To be effective, the CWO position should be a C-suite position, rather than a mere manager, ideally at board level. The board represents a strategic opportunity to start crafting organisational culture, while matching strategic action to the motivations of those who staff the board, says Jooste. The CWO holds a strategic role in informing which people-related decisions should be prioritised to have a positive impact on the collective organisational psyche and the bottom line. In essence, the CWO represents the key link between strategic objectives and underlying human issues and needs, and how to meaningfully merge these two concepts while ensuring substantive stakeholder buy-in.

Typically, companies should look for a candidate with ‘considerable experience in working with people issues, integrating people and business needs, and a background in depth psychological approaches would be preferable’, he says. ‘They should have the capacity to understand both the dynamics and boundaries of human behaviour within an organisational setting, which are often at the core of organisational dysfunction, and have a proven track record of competence in organisational development.’

What kinds of programmes might a CWO implement? At Deloitte, a few of the changes established by Fisher include an employee ambassador network (‘well-being wizards’); collective disconnect days, as part of Deloitte’s technical hygiene strategy; a revamp of the well-being subsidy benefit to include new options such as meditation and massage, as well as more financial support; and a learning programme to help employees embed well-being behaviours in their daily lives.

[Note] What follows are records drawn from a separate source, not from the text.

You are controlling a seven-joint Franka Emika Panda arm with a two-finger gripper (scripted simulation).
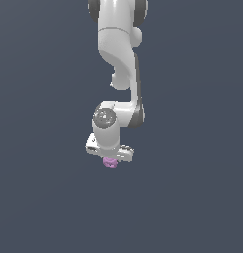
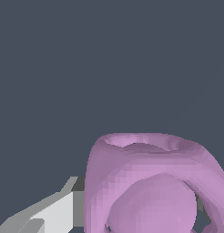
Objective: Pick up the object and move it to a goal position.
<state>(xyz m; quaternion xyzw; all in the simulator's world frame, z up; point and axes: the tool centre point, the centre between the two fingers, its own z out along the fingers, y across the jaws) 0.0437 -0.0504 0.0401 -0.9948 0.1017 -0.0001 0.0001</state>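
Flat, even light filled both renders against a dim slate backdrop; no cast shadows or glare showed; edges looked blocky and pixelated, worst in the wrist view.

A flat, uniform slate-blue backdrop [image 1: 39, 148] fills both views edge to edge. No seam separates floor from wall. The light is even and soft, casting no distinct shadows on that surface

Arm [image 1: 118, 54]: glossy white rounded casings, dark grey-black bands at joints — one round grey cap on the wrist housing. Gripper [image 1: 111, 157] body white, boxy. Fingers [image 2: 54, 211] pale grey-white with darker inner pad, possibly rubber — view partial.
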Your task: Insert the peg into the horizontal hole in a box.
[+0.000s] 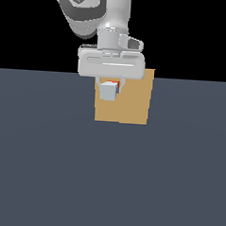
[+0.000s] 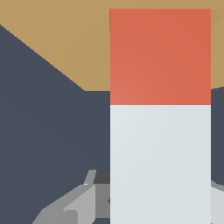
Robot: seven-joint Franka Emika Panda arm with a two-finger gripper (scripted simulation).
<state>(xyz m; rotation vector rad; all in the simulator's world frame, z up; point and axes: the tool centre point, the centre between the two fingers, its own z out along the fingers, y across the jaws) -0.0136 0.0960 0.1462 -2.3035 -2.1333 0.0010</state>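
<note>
Held the peg (image 1: 108, 90) in the upper middle of the exterior frame, clamped between the fingers of the gripper (image 1: 108, 87), which hung from the arm (image 1: 88, 11) entering at the top. Showed mostly the white-grey end face toward the camera there, with only a sliver of red-orange visible behind it at the upper right, so the long axis ran away from the viewer, roughly level, red-orange end leading toward the box (image 1: 130, 101). Stood the tan box just behind the peg, upper centre of the frame, resting on the dark grey floor (image 1: 106, 181), its top edge reaching slightly above the horizon line into the black background. Overlapped the box's front face on the exterior view's left portion; could not make out the hole, hidden behind the peg and fingers. In the wrist frame, filled the right-centre with the peg (image 2: 160, 118) as a tall band: white-grey lower part, red-orange upper third, the red-orange tip lying against the tan of the box (image 2: 57, 39) across the top of the frame. Could not tell whether the tip touched the box face or had entered it. Showed a grey finger (image 2: 83, 201) of the claw at the lower left of the wrist frame, close against the white-grey part.
</note>
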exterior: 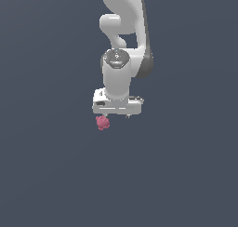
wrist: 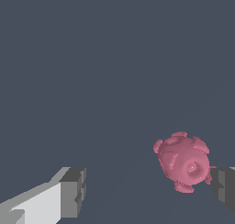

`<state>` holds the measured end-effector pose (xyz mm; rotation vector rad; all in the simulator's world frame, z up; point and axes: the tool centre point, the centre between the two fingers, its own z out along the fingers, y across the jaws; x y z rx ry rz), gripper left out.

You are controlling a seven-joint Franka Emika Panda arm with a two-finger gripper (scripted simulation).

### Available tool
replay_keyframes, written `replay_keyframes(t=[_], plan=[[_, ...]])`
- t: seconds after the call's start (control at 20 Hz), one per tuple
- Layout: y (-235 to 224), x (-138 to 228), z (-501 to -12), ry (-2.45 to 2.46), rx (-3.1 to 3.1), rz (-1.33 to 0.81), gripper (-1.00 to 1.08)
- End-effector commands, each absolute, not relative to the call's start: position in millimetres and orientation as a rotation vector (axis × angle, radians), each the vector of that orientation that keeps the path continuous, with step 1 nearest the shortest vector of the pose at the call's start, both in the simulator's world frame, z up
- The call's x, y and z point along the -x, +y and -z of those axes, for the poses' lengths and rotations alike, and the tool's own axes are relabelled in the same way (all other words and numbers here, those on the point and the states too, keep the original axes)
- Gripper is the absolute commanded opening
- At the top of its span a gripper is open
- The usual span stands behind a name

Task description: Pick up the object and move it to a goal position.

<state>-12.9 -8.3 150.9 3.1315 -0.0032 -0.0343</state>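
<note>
The object is a small pink-red knobbly blob lying on the dark grey floor. My white gripper points straight down just above it, and the blob sits under the gripper's side toward the exterior view's left. In the wrist view the gripper is open, with its two fingers wide apart. The object also shows in the wrist view, off-centre, close against one dark fingertip and far from the other fingertip. Nothing is held.
The floor is a plain dark grey-blue surface with no other objects in view. The white arm rises behind the gripper toward the top of the exterior view.
</note>
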Motion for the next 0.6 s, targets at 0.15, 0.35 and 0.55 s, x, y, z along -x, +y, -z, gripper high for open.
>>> replay_keyframes(t=[0.15, 0.35, 0.55], plan=[[-12, 13, -152, -0.005, -3.13, 0.031, 1.0], [-27, 13, -158, -0.01, -3.126, 0.021, 1.0], [-33, 14, -160, -0.011, -3.125, 0.017, 1.0]])
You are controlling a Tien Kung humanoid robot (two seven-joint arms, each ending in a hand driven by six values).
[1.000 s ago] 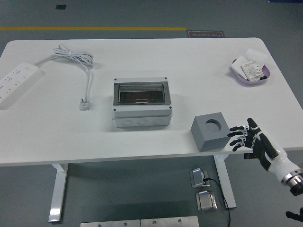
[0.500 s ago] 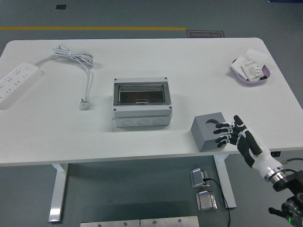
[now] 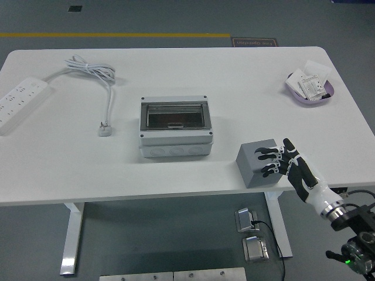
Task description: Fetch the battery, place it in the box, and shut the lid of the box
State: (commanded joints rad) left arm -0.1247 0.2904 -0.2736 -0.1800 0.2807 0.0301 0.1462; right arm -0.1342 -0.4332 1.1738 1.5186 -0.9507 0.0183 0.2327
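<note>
The box [image 3: 175, 127], a grey enclosure with a dark see-through lid lying shut over its top, sits near the middle of the white table [image 3: 234, 76] and serves as the landmark here. To the right of the box and nearer the table's front edge stands a grey block [image 3: 258, 163], a cube with a round recess in its top face; the pictures do not show what is in the recess. The right hand [image 3: 287, 165] comes in from the lower right and lies over the right part of the block's top, its fingers [image 3: 266, 161] spread and pointing left across the recess, touching or just above the block; whether they press on it cannot be told, and they are not wrapped around anything. Left of the box, a white cable [image 3: 99, 82] runs in a loop and ends in a plug [image 3: 105, 129] lying just beside the box's left side. Farther left, at the table's edge, lies a white power strip [image 3: 17, 105]. Well to the right of the box, toward the far right corner, sits a purple dish [image 3: 293, 88] holding small white packets.
</note>
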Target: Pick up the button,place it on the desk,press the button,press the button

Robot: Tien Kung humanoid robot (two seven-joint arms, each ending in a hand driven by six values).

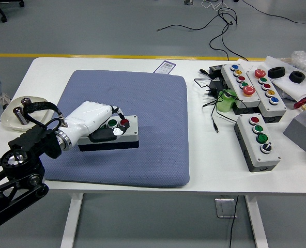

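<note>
A grey button box [130,135] with a black base lies on the blue mat [158,103], left of its middle. On its top a green button [112,123] and a red button [125,123] show. My left hand [118,127], white with dark fingertips, reaches in from the lower left and lies over the box's left half. Its fingers are stretched out across the top, and one fingertip sits at the red button. The thumb rests along the box's front edge. The hand covers the left end of the box. It holds nothing.
Three more button boxes [260,142] [240,83] [269,91] stand on the white table at the right, among black cables [211,98] and a green object [226,101]. Black rings [276,72] lie at the far right. A pale dish [19,111] sits at the left edge.
</note>
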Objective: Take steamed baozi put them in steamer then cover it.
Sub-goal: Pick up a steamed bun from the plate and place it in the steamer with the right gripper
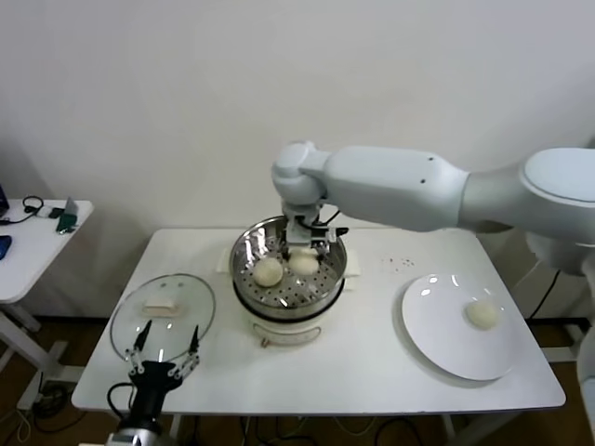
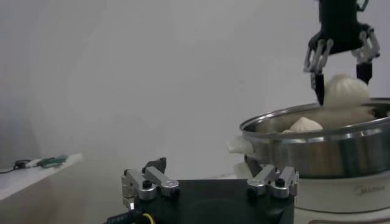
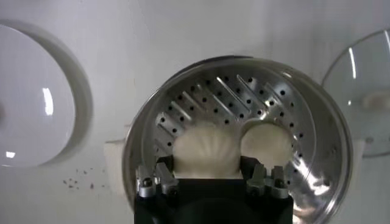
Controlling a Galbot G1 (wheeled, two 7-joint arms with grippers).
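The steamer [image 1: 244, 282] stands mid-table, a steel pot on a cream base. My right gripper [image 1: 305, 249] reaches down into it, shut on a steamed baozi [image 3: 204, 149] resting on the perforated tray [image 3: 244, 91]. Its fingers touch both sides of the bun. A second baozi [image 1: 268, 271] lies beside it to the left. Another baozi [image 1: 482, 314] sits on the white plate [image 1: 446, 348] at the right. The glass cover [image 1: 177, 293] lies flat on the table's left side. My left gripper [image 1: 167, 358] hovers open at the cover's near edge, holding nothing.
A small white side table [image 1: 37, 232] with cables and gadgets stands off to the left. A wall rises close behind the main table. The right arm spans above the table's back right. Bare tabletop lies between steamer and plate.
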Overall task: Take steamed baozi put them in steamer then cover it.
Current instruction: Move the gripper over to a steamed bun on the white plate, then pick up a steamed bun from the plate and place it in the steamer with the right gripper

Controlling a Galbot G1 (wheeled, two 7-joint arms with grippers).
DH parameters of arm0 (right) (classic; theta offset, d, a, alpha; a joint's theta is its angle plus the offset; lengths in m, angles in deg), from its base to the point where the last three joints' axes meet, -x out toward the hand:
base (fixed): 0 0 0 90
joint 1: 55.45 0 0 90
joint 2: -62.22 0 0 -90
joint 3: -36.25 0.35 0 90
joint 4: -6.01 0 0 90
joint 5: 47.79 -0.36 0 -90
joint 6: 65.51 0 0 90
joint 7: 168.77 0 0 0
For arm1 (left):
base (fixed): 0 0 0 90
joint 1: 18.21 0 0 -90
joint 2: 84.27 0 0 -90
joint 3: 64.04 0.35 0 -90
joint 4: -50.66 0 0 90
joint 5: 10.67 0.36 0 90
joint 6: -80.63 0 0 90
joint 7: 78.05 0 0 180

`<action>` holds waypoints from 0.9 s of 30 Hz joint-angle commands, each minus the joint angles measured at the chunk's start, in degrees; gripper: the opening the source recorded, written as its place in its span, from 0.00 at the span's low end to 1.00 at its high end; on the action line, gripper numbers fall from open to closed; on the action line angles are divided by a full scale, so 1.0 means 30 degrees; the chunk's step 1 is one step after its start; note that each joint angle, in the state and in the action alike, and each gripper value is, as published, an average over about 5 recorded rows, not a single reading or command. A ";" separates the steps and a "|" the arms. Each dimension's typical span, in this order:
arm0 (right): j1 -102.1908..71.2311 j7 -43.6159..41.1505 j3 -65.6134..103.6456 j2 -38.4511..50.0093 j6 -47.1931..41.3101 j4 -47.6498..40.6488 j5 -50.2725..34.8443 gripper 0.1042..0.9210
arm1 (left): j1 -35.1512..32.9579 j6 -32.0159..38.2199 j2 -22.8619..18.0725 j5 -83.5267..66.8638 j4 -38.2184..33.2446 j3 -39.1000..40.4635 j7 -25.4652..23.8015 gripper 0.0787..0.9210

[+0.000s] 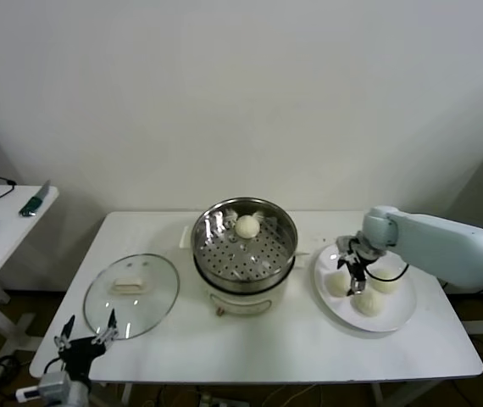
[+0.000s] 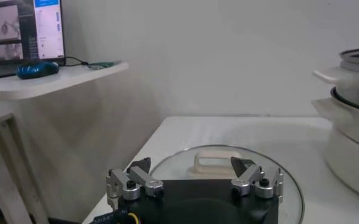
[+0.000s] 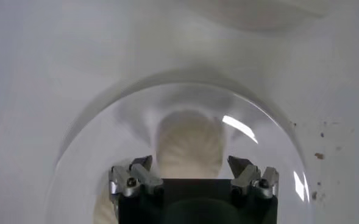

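Left gripper (image 1: 85,337): nearest to us, parked at the table's front left corner, just off the cover's near rim, fingers spread wide and holding nothing; the left wrist view shows both fingertips (image 2: 141,165) apart with the lid beyond them.
Cover (image 1: 131,294): we see the glass lid lying flat on the table's left part, white handle up, beside the steamer and apart from it.
Steamer (image 1: 243,244): it stands at the table's middle, toward the back edge, steel basket on its white pot base, uncovered.
Baozi in steamer (image 1: 247,226): one bun sits on the perforated floor, toward the back wall of the basket.
Plate (image 1: 404,313): white, on the table's right part, near the steamer's right side.
Baozi on plate (image 1: 366,303): we count three buns there, close together.
Right gripper (image 1: 353,271): it hangs low over the plate, pointing down among the buns; in the right wrist view its fingers (image 3: 140,170) stand apart on either side of one bun (image 3: 189,146), and we cannot tell whether they touch it.
Table (image 1: 250,348): white top carrying all of this.
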 commanded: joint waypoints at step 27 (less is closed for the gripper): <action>1.4154 -0.2023 -0.6533 -0.0522 0.0661 0.5038 -0.6654 0.69 | -0.0059 -0.0070 0.0145 0.0056 -0.0284 0.0075 -0.0008 0.88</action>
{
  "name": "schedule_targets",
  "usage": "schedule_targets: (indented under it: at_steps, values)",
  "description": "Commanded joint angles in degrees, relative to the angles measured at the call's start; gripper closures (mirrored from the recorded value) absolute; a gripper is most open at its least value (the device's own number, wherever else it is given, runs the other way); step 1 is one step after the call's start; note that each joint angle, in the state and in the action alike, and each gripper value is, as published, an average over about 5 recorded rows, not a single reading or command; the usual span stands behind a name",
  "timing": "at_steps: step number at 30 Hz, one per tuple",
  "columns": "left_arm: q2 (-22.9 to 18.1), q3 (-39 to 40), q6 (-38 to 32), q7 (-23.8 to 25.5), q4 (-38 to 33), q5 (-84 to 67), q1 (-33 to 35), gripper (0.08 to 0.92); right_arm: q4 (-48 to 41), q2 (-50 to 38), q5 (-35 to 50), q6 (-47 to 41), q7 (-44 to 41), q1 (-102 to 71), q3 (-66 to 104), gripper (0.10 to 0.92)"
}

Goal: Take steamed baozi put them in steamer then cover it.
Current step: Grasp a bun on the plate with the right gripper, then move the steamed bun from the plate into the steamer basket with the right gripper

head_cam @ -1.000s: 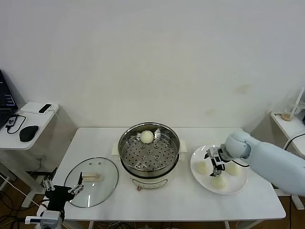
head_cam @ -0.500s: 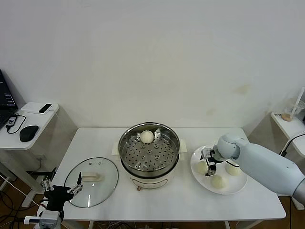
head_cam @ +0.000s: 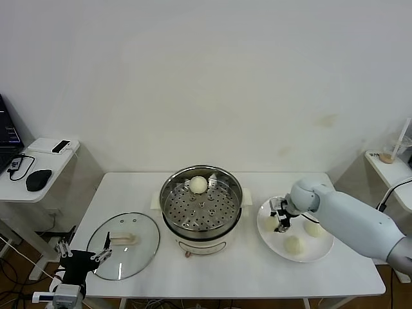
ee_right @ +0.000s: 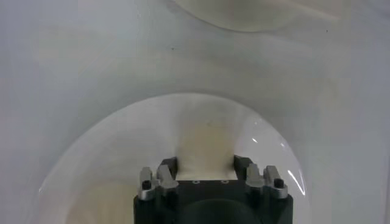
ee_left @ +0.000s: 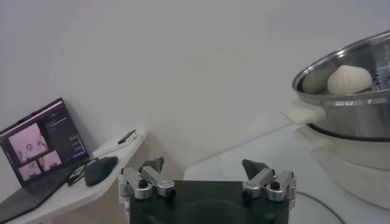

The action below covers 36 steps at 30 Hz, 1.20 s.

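While the left claw (head_cam: 84, 256) waits spread wide at the worktop's (head_cam: 219, 273) front-left corner, just beside the cover (head_cam: 123, 244), we see the right claw (head_cam: 280, 215) clenched on one baozi (ee_right: 206, 146) at the plate's (head_cam: 322, 252) left side. Two more buns (head_cam: 293, 244) lie on that plate; a 4th (head_cam: 198, 185) sits at the back of the steamer (head_cam: 202, 207), mid-worktop. We find no readable brand or label anywhere; laptop (ee_left: 38, 145) screen txt too small.

four steamed baozi (head_cam: 198, 185), one steamer (head_cam: 201, 210), one cover (head_cam: 123, 237), one plate (head_cam: 318, 250), two hands (head_cam: 278, 215)
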Motion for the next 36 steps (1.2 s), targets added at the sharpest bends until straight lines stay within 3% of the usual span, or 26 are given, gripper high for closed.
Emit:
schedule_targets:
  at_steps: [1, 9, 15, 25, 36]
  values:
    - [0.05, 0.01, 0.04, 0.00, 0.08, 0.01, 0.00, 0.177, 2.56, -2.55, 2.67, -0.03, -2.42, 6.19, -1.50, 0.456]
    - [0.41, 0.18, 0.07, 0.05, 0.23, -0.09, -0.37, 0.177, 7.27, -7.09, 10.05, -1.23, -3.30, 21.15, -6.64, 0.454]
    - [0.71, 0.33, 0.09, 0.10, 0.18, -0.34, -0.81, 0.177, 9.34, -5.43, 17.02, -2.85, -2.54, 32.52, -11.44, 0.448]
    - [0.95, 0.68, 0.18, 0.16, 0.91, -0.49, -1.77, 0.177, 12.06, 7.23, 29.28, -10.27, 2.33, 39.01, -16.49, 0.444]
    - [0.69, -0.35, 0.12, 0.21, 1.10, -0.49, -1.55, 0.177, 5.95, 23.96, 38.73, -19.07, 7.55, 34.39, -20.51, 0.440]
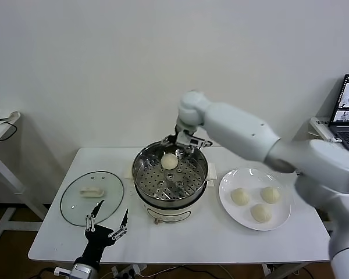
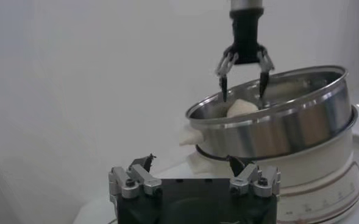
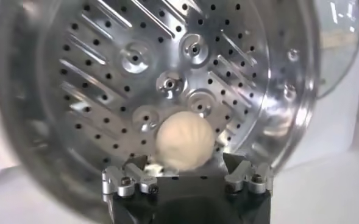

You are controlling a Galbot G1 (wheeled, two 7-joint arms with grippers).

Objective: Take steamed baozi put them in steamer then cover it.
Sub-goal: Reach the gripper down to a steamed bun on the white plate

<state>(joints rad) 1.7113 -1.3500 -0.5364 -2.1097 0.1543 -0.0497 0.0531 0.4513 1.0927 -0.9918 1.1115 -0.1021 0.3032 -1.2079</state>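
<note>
Right gripper (image 1: 184,143) spread above bun (image 1: 170,161) at steamer's (image 1: 141,174) far side, leaving tray room for three on plate (image 1: 226,200). Left gripper (image 1: 106,222) spread, idle at counter's near edge by lid (image 1: 75,200).

We saw an evenly lit, bright scene with soft light from overhead; shadows beneath the steamer (image 1: 170,180) on the table (image 1: 221,244) were faint. The steamer's steel wall carried broad pale glare bands in the left wrist view, and everything behind it washed into hazy white. In the right wrist view its rim blurred heavily and stretched at the edges, while the bun (image 3: 184,141) inside it stayed fairly sharp.
</note>
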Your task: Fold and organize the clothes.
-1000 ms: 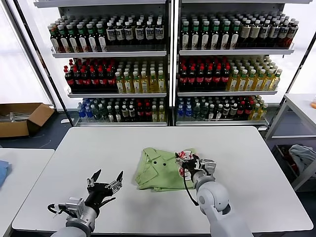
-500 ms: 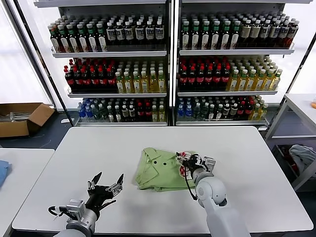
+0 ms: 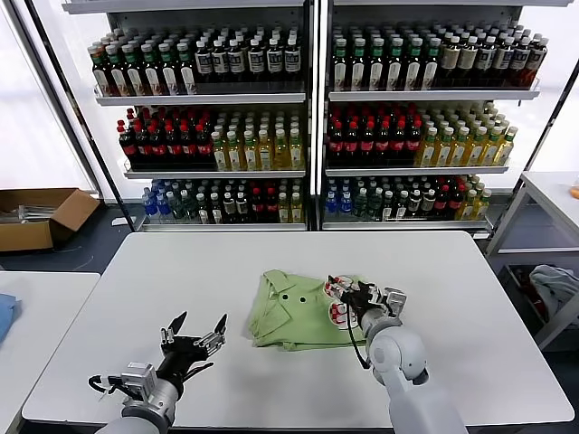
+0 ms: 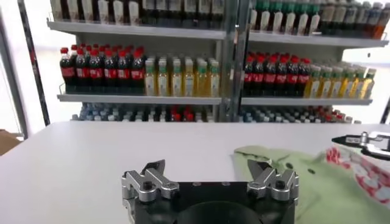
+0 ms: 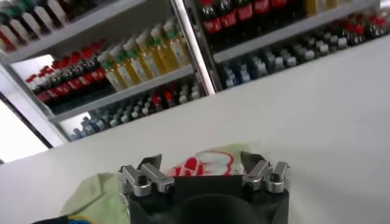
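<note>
One light green shirt [image 3: 291, 312] lies partly folded at the middle of the white table [image 3: 452, 280], its buttoned collar facing up. A flap with red-and-white print [image 3: 337, 306] lies on its right part. My right gripper [image 3: 355, 295] is open, low over that flap at the shirt's right edge. In the right wrist view the print [image 5: 204, 159] shows between the spread fingers of the gripper [image 5: 204, 171]. My left gripper [image 3: 193, 336] is open and empty above the table's front left, apart from the shirt. It also shows in the left wrist view [image 4: 210, 178], with the shirt [image 4: 304, 179] beyond it.
Shelves of bottles [image 3: 308, 136] stand behind the table. A cardboard box [image 3: 41, 217] sits on the floor at far left. A second table [image 3: 36, 307] stands at the left. A cart [image 3: 547, 289] with cloth is at the right.
My right gripper has shifted slightly right and toward me. The printed flap now lies lower and flatter on the shirt. The left arm has barely moved.
</note>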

In an SA context, diversity sensitivity is imperative, according to Jooste. ‘When attempting to create psychologically safe work environments, the interventions planned must cater to the unique experiences, values, norms and implicit practices of all those who engage with them.

‘This is particularly salient when it comes to psychological well-being, and the practices associated with psychological healing. It’s only through the creation of truly inclusive initiatives that meaningful change can occur.’